> **What is being asked**
Needed from the data below: all lines that contain the word "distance".

• • • • • • •

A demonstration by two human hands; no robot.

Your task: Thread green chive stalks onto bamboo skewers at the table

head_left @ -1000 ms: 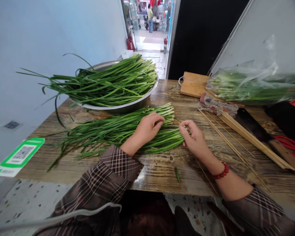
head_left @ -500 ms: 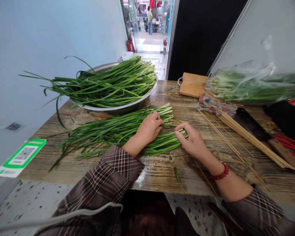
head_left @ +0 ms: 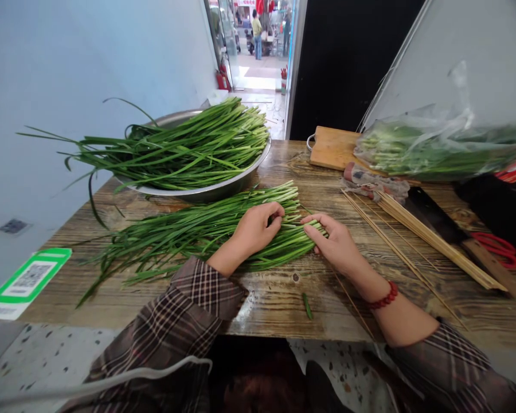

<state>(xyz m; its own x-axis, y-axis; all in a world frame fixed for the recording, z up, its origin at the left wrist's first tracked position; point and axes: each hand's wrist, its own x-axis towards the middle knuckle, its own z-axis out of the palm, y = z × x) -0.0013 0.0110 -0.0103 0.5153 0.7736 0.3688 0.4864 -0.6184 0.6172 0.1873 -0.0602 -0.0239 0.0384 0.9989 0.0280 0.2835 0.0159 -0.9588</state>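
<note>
A loose pile of garlic chives (head_left: 189, 221) lies across the table, pale cut ends to the right. My left hand (head_left: 260, 226) rests over the pile near those ends, thumb and forefinger curled together; what is between the fingertips, if anything, I cannot make out. Around the stem ends of the nearer bunch, my right hand (head_left: 335, 244) is closed, thumb on the near side. A red bead bracelet (head_left: 386, 296) circles the right wrist. Behind the pile, a metal basin (head_left: 223, 192) is heaped with more chives.
Bamboo skewers (head_left: 438, 238) lie at the right beside a knife (head_left: 438, 215) and red-handled scissors (head_left: 496, 248). Behind them are a wooden cutting board (head_left: 333, 148) and a plastic bag of greens (head_left: 438, 149). A green code card (head_left: 30, 281) sits at the left edge.
My left hand has turned slightly, its thumb and forefinger now curled together more visibly. My right hand stays at the stem ends. The whole view has shifted a little.
</note>
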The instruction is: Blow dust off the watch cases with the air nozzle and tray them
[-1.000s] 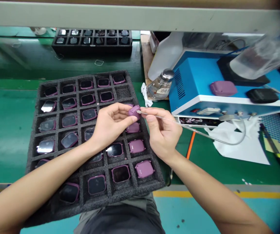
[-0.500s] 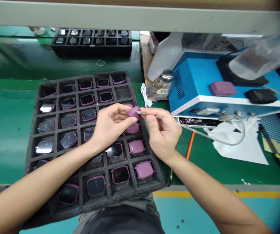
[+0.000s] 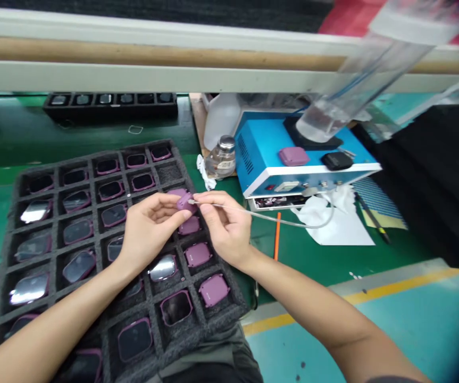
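Note:
My left hand [image 3: 149,229] pinches a small purple watch casing [image 3: 185,202] between thumb and fingertips. My right hand [image 3: 223,229] holds a thin metal nozzle [image 3: 209,202] on transparent tubing, its tip at the casing's side. Both hands are above a black foam tray [image 3: 96,156] with a grid of cells. The cells hold several purple-rimmed watch pieces with glossy dark faces, and several purple backs lie face up near my hands. The tubing runs right toward a blue machine [image 3: 277,159].
A purple casing [image 3: 293,156] and a black casing [image 3: 336,160] rest on the blue machine. Left of it stand a glass bottle [image 3: 221,159] and a white bottle [image 3: 221,122]. White paper [image 3: 333,223], an orange stick [image 3: 277,234] and a second black tray [image 3: 109,106] lie on the green bench.
The whole view has tilted upward and swung, so the bench looks smaller and shifted left. My hands keep the casing and nozzle together as before.

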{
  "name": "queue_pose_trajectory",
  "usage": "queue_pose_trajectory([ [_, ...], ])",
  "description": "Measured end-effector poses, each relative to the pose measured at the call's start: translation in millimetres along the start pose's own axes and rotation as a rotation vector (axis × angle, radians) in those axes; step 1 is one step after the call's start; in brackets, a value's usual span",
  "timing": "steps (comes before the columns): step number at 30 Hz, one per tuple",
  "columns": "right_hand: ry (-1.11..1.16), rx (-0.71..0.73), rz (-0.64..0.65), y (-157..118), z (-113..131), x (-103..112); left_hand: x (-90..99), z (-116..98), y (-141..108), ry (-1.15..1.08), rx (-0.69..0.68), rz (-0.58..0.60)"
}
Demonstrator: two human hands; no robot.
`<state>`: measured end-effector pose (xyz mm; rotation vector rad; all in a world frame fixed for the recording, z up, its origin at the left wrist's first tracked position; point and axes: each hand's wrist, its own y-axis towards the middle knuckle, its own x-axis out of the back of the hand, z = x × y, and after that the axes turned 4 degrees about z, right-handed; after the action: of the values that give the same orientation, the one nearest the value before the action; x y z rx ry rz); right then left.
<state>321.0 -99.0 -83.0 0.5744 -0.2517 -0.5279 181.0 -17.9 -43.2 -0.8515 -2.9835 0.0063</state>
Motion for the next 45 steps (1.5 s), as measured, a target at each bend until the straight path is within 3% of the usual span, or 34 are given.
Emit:
queue_pose_trajectory([
  [45, 0.042, -0.048, 0.023, 2.8, 2.8, -0.3, 1.5, 1.9, 1.4, 0.014, 0.000, 0.003],
])
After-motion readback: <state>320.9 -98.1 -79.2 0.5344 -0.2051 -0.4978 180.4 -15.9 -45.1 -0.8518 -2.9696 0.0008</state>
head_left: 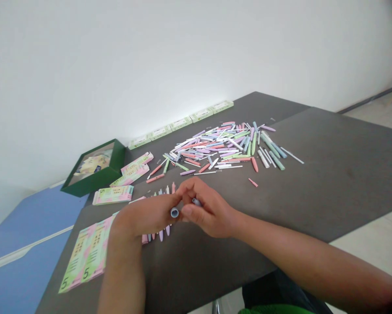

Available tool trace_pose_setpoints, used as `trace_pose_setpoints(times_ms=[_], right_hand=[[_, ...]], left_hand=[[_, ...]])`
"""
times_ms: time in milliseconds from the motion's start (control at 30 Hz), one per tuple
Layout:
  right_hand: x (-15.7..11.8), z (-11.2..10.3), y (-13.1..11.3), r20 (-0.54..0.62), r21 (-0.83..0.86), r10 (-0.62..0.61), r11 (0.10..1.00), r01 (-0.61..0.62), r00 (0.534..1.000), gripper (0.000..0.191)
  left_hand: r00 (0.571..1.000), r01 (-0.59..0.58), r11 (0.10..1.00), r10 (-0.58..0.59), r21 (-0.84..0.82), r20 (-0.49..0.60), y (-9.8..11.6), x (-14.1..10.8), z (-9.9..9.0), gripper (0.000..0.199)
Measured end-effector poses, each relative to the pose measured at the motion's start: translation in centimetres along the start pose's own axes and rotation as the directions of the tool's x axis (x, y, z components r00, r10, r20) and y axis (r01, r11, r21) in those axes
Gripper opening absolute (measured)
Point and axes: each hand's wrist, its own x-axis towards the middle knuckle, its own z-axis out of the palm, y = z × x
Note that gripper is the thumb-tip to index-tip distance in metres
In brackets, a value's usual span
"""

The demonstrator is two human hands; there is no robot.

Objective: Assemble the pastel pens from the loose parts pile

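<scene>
Above the grey table, my left hand (150, 214) is bent inward, its fingers closed round a blue-grey pen barrel (174, 212) whose hollow end faces me. My right hand (207, 209) meets it, thumb and fingers pinched on a small blue-grey pen part (196, 202). Fingers partly hide both pieces. Beneath and beyond my left hand lies a row of pastel pens (161, 234), partly covered by it. Farther back spreads a large heap of pen parts (212, 146) in pink, green, purple, blue and white.
A green box (117, 159) with plastic packets stands at the left. Flat cartons (96, 250) lie front left, with more cartons (113, 195) by the box. Several pale green boxes (181, 124) line the wall. A pink piece (253, 182) lies apart on the table (300, 196).
</scene>
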Motion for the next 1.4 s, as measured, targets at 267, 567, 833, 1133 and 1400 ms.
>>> trace_pose_setpoints(times_ms=[267,567,833,1133,1400], right_hand=[[1.9,-1.4,4.2,-0.123,0.634,0.646,0.635,-0.441,0.753,0.020],[1.8,-2.1,5.3,0.049,0.778,0.737,0.395,-0.488,0.674,0.026],[1.7,-2.1,5.9,0.055,0.790,0.700,0.406,-0.460,0.712,0.022],[1.5,-2.1,6.2,0.034,0.731,0.768,0.417,-0.540,0.639,0.016],[1.6,-2.4,6.2,-0.045,0.696,0.755,0.493,-0.522,0.654,0.018]], left_hand=[[0.998,-0.021,0.999,0.020,0.027,0.052,-2.6,2.7,0.3,0.068],[0.992,-0.113,0.989,0.107,0.094,0.068,-4.1,3.8,0.3,0.065],[0.987,-0.110,0.991,0.119,-0.080,0.111,-4.5,3.9,0.4,0.066],[0.979,0.038,0.974,0.008,-0.224,0.203,-5.1,4.1,0.5,0.080],[0.977,0.009,0.961,0.050,-0.277,0.205,-5.7,4.6,1.1,0.082]])
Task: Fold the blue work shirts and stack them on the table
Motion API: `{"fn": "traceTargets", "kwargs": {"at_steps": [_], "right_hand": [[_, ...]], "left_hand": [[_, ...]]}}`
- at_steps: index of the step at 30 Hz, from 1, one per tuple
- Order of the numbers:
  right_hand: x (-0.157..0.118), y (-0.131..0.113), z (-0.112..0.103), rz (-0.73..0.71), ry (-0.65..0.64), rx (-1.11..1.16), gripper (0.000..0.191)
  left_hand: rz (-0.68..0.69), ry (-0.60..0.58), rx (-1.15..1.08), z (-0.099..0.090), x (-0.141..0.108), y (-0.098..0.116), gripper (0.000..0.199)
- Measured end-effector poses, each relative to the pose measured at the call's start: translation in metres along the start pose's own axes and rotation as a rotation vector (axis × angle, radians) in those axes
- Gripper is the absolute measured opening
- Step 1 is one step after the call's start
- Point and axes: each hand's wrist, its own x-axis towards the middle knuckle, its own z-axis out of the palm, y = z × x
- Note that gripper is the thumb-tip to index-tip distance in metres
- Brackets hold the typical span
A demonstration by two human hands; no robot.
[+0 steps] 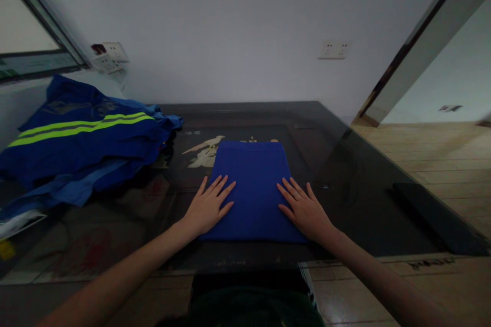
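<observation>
A blue folded piece of cloth (255,189), neat and rectangular, lies flat on the dark glossy table (345,214) in front of me. On its left edge rests my left hand (209,204), palm down with the fingers spread. My right hand (305,208) lies on the opposite edge in the same way, fingers apart. Neither hand grips anything. What kind of garment or fabric the folded cloth is, I cannot tell.
To the left lies a loose pile of blue clothing (95,143) with yellow-green stripes. A dark flat object (437,217) sits at the table's right edge. Behind the table rises a white wall (230,36) with a wall socket (334,50).
</observation>
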Motion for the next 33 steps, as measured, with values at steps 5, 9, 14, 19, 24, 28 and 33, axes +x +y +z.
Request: {"fn": "traceTargets", "kwargs": {"at_steps": [5, 9, 14, 19, 24, 28, 33], "right_hand": [[0.001, -0.042, -0.001, -0.115, 0.042, 0.132, 0.058], [0.000, -0.061, 0.006, -0.186, -0.073, 0.174, 0.067], [-0.008, -0.044, 0.009, -0.203, -0.068, 0.140, 0.071], [-0.016, -0.031, 0.009, -0.184, -0.076, 0.140, 0.070], [-0.022, -0.023, 0.007, -0.130, -0.091, 0.172, 0.069], [-0.030, -0.014, 0.004, -0.087, -0.118, 0.231, 0.066], [-0.036, 0.018, -0.001, 0.161, 0.003, 0.651, 0.057]], "left_hand": [[0.179, -0.010, -0.117, -0.002, -0.005, 0.040, 0.071], [0.259, -0.113, -0.167, 0.001, -0.005, 0.047, 0.080], [0.241, -0.127, -0.150, 0.001, -0.010, 0.031, 0.072], [0.166, -0.083, -0.124, 0.003, -0.023, 0.020, 0.085], [0.105, -0.089, -0.106, 0.006, -0.033, 0.010, 0.090], [0.079, -0.057, -0.111, 0.004, -0.040, 0.003, 0.090], [0.080, -0.007, -0.174, 0.006, -0.055, -0.009, 0.078]]}}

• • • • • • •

> **Exercise output**
Note that gripper is the thumb-tip to index-tip distance in metres
- Note that gripper is the thumb-tip to index-tip distance in metres

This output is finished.